#### [Task requirements]
The whole listing must be returned exactly, with no line missing.
+++
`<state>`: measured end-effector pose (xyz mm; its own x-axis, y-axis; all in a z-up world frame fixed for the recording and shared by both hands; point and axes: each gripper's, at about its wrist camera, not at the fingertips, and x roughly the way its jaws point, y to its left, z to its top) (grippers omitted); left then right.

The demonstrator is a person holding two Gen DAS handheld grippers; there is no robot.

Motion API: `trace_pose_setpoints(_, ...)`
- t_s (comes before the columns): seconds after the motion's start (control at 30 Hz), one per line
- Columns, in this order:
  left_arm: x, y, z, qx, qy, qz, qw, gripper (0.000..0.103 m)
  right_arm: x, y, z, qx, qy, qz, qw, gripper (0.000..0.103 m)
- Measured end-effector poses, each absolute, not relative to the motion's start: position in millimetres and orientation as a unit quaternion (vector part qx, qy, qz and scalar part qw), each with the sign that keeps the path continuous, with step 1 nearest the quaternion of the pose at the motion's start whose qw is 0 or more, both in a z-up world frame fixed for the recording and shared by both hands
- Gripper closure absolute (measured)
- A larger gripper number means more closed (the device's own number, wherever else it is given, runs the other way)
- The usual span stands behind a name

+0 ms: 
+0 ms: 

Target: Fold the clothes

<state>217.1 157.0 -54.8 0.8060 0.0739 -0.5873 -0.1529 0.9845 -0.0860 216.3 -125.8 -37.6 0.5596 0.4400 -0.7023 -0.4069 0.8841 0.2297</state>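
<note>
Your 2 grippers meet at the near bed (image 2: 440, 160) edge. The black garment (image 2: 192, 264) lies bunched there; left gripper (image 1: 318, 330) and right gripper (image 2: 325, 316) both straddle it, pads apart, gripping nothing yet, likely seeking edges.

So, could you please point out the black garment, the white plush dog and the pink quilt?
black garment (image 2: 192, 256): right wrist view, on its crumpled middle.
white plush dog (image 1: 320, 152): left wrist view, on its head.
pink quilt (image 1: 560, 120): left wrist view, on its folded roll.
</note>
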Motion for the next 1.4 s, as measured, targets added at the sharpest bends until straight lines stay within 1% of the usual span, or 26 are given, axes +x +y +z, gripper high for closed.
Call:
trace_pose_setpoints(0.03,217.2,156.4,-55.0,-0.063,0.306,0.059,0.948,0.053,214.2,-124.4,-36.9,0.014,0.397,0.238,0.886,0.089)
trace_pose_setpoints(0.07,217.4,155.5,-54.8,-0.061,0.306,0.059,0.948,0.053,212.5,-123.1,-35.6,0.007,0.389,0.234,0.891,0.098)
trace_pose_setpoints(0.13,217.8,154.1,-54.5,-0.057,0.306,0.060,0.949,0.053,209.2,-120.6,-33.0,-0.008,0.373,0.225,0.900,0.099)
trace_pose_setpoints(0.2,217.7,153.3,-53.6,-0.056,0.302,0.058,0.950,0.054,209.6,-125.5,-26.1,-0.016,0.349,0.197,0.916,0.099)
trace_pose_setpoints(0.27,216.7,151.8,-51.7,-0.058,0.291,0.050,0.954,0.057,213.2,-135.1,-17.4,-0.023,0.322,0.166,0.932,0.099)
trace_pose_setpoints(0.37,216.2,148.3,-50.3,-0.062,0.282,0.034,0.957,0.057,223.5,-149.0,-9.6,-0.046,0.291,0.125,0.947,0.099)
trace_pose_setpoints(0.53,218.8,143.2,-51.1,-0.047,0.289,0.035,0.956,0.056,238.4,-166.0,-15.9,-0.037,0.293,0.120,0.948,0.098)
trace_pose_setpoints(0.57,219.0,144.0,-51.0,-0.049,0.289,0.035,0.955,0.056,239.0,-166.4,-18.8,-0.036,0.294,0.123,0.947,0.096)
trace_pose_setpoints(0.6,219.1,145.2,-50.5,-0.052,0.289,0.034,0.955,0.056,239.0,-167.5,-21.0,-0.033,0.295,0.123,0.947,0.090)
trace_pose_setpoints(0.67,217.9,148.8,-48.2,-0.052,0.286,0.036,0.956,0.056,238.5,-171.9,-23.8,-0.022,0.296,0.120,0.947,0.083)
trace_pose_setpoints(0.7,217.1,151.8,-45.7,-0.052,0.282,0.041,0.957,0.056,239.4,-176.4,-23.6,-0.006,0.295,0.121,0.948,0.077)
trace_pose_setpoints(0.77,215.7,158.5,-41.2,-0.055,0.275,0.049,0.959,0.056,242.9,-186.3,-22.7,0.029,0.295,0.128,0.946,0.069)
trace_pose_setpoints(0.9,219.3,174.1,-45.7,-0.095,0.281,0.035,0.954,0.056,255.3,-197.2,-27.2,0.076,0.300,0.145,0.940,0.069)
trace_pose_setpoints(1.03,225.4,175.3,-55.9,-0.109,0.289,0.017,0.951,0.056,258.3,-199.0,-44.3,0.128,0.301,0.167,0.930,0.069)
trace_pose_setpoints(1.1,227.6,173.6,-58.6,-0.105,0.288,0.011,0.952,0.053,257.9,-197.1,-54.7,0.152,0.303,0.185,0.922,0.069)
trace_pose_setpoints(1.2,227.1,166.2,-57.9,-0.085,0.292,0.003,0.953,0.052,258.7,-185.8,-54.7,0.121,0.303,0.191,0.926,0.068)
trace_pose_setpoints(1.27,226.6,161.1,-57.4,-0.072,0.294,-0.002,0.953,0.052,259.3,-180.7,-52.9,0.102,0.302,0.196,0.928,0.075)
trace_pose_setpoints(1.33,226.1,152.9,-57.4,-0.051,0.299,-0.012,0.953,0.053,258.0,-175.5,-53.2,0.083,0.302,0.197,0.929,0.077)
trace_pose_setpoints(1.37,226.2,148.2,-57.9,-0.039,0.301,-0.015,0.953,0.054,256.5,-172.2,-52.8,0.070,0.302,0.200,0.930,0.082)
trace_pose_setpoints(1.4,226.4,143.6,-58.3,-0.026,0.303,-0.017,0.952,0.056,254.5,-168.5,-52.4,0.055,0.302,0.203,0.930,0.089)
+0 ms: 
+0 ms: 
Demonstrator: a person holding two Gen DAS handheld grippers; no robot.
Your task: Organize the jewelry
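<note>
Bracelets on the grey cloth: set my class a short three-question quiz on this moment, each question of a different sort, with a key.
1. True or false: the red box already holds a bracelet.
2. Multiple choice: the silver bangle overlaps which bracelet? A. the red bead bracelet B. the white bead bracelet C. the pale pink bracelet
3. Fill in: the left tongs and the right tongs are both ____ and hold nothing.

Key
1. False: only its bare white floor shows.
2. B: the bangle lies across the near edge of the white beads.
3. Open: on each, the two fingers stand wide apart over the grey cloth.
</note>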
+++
#### [Output for this exercise]
`<state>`: measured end-effector pose (xyz mm; its own x-axis, y-axis; all in a z-up world frame fixed for the recording and shared by both hands; point and axes: each gripper's, at about its wrist camera, not at the fingertips, and x roughly the way its jaws point, y to its left, z to its top) (grippers omitted); left then right.

The demonstrator is a person holding two Gen DAS handheld grippers; there is no robot.

Motion API: `trace_pose_setpoints(_, ...)`
- t_s (comes before the columns): seconds after the motion's start (control at 30 Hz), one per line
- Columns, in this order:
  left_arm: x, y, z, qx, qy, qz, qw, gripper (0.000..0.103 m)
  right_arm: x, y, z, qx, qy, qz, qw, gripper (0.000..0.103 m)
- Measured end-effector poses, each absolute, not relative to the motion's start: position in millimetres and orientation as a unit quaternion (vector part qx, qy, qz and scalar part qw), each with the sign that keeps the path continuous, with step 1 nearest the quaternion of the pose at the motion's start whose qw is 0 or more, both in a z-up world frame fixed for the recording and shared by both hands
- Gripper closure absolute (measured)
- A larger gripper number means more closed (the device's own number, wherever else it is given, runs the other way)
- The usual span stands behind a name

+0 ms: 
+0 ms: 

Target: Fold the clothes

<state>217.1 157.0 -54.8 0.8060 0.0739 -0.5873 -0.1529 0.9845 -0.0860 216.3 -125.8 -37.6 0.5596 0.4400 -0.7023 -0.4069 0.8841 0.2297</state>
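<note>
Your 2 grippers meet at the near bed (image 2: 440, 160) edge. The black garment (image 2: 192, 264) lies bunched there; left gripper (image 1: 318, 330) and right gripper (image 2: 325, 316) both straddle it, pads apart, gripping nothing yet, likely seeking edges.

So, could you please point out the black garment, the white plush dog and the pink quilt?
black garment (image 2: 192, 256): right wrist view, on its crumpled middle.
white plush dog (image 1: 320, 152): left wrist view, on its head.
pink quilt (image 1: 560, 120): left wrist view, on its folded roll.
</note>
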Motion for the next 1.4 s, as measured, targets added at the sharpest bends until straight lines stay within 1% of the usual span, or 26 are given, axes +x +y +z, gripper high for closed.
Call:
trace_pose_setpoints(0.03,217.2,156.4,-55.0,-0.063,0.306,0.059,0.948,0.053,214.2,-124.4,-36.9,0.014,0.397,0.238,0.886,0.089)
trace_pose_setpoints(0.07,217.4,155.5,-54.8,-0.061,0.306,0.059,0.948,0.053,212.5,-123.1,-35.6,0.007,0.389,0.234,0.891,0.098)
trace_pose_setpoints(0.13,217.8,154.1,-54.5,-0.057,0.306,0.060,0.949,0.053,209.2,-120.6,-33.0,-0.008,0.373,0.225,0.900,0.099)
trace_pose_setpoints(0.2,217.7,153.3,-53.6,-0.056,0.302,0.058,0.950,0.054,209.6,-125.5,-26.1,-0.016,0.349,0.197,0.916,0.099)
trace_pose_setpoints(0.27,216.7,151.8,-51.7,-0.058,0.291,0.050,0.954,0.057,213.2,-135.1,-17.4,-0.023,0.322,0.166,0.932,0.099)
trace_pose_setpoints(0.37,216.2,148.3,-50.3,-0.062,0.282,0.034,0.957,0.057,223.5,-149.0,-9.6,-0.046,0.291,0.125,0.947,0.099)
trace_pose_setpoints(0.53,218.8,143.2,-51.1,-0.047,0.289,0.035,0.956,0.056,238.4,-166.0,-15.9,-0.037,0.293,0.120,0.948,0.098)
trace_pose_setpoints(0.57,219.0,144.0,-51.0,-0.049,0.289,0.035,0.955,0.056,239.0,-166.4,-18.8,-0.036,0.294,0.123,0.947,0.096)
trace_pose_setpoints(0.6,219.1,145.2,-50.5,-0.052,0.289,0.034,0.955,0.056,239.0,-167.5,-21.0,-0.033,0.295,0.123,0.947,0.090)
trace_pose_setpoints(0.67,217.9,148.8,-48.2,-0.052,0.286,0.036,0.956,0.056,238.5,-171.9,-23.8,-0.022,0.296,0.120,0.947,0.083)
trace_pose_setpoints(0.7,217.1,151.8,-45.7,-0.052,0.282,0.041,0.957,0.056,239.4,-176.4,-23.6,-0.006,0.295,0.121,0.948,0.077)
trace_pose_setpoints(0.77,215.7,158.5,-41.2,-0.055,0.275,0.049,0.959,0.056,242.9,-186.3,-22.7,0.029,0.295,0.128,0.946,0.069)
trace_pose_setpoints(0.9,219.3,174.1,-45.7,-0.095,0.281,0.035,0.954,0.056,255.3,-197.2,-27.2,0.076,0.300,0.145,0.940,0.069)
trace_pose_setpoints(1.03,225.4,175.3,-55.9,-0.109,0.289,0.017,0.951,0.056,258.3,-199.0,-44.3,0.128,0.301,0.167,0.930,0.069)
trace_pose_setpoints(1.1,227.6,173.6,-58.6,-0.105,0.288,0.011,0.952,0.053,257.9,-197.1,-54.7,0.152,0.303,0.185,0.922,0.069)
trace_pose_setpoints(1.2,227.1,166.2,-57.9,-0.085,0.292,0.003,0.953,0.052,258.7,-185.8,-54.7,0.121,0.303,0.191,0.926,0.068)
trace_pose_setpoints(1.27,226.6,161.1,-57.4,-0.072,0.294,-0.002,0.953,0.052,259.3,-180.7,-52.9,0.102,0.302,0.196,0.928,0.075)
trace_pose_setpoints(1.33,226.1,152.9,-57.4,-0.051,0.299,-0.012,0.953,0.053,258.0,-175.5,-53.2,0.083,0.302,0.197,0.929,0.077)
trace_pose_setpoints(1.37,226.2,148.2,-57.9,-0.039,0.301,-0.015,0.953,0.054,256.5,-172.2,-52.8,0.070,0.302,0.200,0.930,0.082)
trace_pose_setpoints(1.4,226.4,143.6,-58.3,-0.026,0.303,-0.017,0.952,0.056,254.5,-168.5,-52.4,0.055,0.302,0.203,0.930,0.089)
+0 ms: 
+0 ms: 
Demonstrator: a person holding two Gen DAS handheld grippers; no robot.
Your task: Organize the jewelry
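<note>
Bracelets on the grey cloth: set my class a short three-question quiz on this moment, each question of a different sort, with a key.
1. True or false: the red box already holds a bracelet.
2. Multiple choice: the silver bangle overlaps which bracelet? A. the red bead bracelet B. the white bead bracelet C. the pale pink bracelet
3. Fill in: the left tongs and the right tongs are both ____ and hold nothing.

Key
1. False: only its bare white floor shows.
2. B: the bangle lies across the near edge of the white beads.
3. Open: on each, the two fingers stand wide apart over the grey cloth.
</note>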

The output above is complete as it stands.